ログの加工処理はどのタイミングで行うのが最適なのか

 基本コンポーネントの「加工処理」について、もう少し突っ込んで解説します。この数年、よく話題に上がるSplunkとElastic Stackを用いて、加工処理に対する考え方の違いを考察します。よく比較される2つのプロダクトですが、両者には非常にユニークな違いが感じられるのではないかと思います。

 まずSplunkでは【1】ログ収集時、【2】検索クエリ時の2カ所で加工処理を行います。Splunkは、日単位でのログ蓄積容量(GB単位)で課金されるライセンス体系の製品であるため、蓄積前の収集時において、可能な限り無駄となるログイベントやログ項目は削っておかないとコストに大きく跳ね返ることになります。その削除処理を、ログ送信元に近い「Splunk Forwarder」で行います。

 次にエンリッチ処理は、元のログに対して分析に必要な追加データを付加する処理となるため、データストアに蓄積されるデータ容量を増やすことになります。そのため、Splunkは検索クエリ時の「Search Head」側でエンリッチ処理を行い、コスト効率の良い分析ができるような仕組みを取っています。SQLのSelect時のクエリでJOINするイメージに近いと思います。分析要件に応じて後から柔軟に加工ができるため、パイプを用いたサブサーチ機能と組み合わせて利用すると、ハンティング業務において非常に強力な武器となります。


Splunkのアーキテクチャ

 一方Elastic Stackは、Elasticsearchにログを蓄積するアーキテクチャです。スキーマレスなデータ保持が行えるため、多種多様なログ収集において、事前にログフォーマットを特定しづらいログ分析とは非常に相性が良いといえます。

 ところが、ベースは全文検索エンジンであり、検索結果を即時で返すことに重点が置かれているため、ハンティング業務やフォレンジック業務のように、アドホックにサブサーチを繰り返す使い方には最適とはいえません。「Google検索」をイメージすると分かりやすいかもしれません。検索ウィンドウに複数の単語を並べて検索対象を絞りますが、実行されるクエリは1回だけで、あとは一覧化された検索結果から欲しい情報を一つ一つ見ていくことになります。蓄積されているデータに対する定型クエリでは、リアルタイム性を発揮する特性から、SIEMのような監視業務がマッチします。

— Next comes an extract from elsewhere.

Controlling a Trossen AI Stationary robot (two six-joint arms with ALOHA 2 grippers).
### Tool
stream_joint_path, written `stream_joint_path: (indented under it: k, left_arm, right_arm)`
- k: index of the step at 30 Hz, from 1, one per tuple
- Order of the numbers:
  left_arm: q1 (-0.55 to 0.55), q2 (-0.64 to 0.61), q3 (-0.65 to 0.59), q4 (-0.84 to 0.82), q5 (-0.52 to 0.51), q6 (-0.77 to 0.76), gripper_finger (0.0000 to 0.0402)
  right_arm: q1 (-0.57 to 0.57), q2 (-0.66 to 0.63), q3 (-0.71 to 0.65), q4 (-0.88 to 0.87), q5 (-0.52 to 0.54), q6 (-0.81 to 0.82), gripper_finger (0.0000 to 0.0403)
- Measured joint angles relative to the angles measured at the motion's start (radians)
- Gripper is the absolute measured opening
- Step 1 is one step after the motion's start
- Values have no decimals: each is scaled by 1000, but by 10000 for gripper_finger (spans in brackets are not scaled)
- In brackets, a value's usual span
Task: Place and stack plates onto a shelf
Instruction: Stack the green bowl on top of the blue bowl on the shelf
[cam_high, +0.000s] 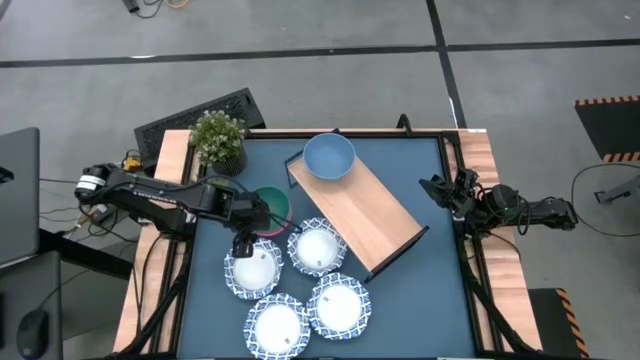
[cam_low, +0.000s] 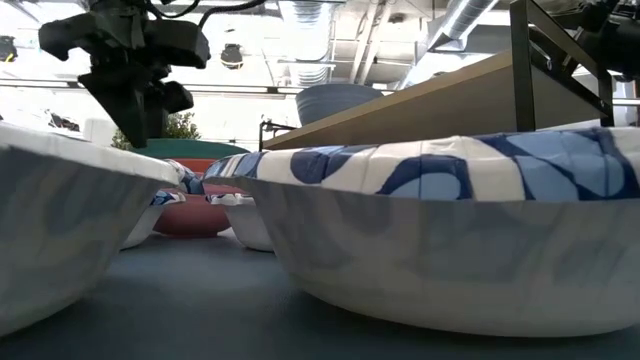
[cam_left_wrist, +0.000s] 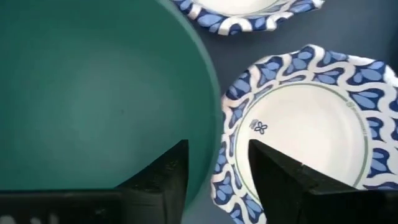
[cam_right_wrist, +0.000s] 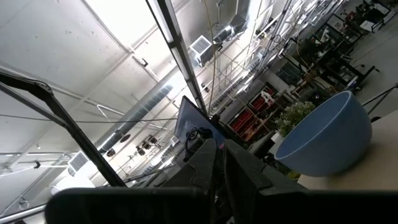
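The four plates (cam_high: 252, 268) (cam_high: 317, 247) (cam_high: 339, 305) (cam_high: 277, 326) have white centres and rims patterned in blue and white; one shows a thin green ring and a small blue mark inside the rim. The shelf (cam_high: 365, 215) is light wood on a black frame. One bowl (cam_high: 328, 156) is blue, another (cam_high: 274, 203) green. The surface (cam_high: 420, 290) is dark blue with wooden edges. The plant (cam_high: 219, 135) is green.

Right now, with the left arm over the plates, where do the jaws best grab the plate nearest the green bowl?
Probably the scalloped rim of the plate, on the side facing the green bowl, coming from above. The plate lies flat and shallow, so only its raised edge offers a pinch. The left gripper is open right over that rim; bowl and rim nearly touch there.
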Motion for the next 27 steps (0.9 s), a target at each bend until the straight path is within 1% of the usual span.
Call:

 さらにElasticsearchは、一度取り込んだデータを後から再加工することには適していません。これも、全文検索エンジンというアーキテクチャ故の特性といえます。そのため、Elastic Stackは原則として前工程でのETL処理となり、既にエンリッチされたログの容量でElasticsearchに蓄積されるため、ストレージ容量はより多く消費されることになります。